In the case of ETA, this Basque nationalism attached itself first, strangely enough, to the conservative cause during the Carlist Wars (a fight over succession) in Spain, but later, because Pais Vasco is an industrialized region, became increasingly involved with leftist unions and other similar leftist activities. By the time of the Spanish Civil War, Pais Vasco was famous for being very left wing. After the war, the Basque movement revived in ETA, which was violent from the start, and devoted itself to killing people in Franco's government. The Socialists and all the left went easy on it for that reason, because they saw it as an ally, but after the Transition (after the death of Franco), when the Socialist Party got into power, they found they had created a monster they could not control. In the subsequent decades, they never repressed it as firmly as they should have, with the result that the overtly Marxist organization still exists and has killed more than 1000 people in Spain alone. And it has internationalized, going first to Spanish speaking countries, where its leaders could hide out and raise and launder money.
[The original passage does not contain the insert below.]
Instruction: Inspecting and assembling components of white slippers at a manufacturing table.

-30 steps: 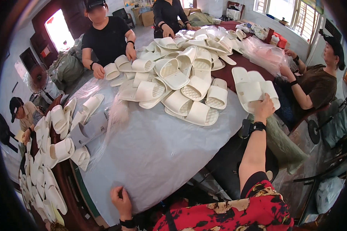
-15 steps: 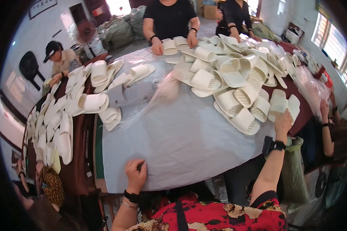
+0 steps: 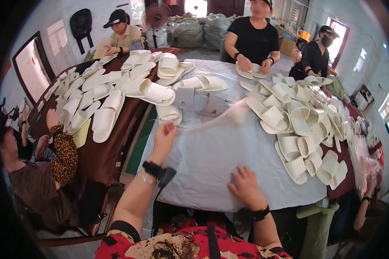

The goal of ETA in Spain is to separate País Vasco from Spain and establish a separate country, run along Marxist lines by the political wing of ETA.

In the case of Ireland, there actually was an oppressor, and even after the Irish Revolution, Irish Catholics in the North continued to suffer from legal and other restrictions, and they initially saw the IRA as something that would protect them. This, of course, was far from the truth, and the IRA essentially devolved into a combination of criminal enterprise and Marxist cadre.

Both ETA and the IRA collect the "revolutionary tax" (extortion) in their respective areas, work with other terrorist groups who are opposed to the West and capitalist democracy, and dominate through terror, assassinations, torture and kangaroo courts that "try" anyone who objects to their activities.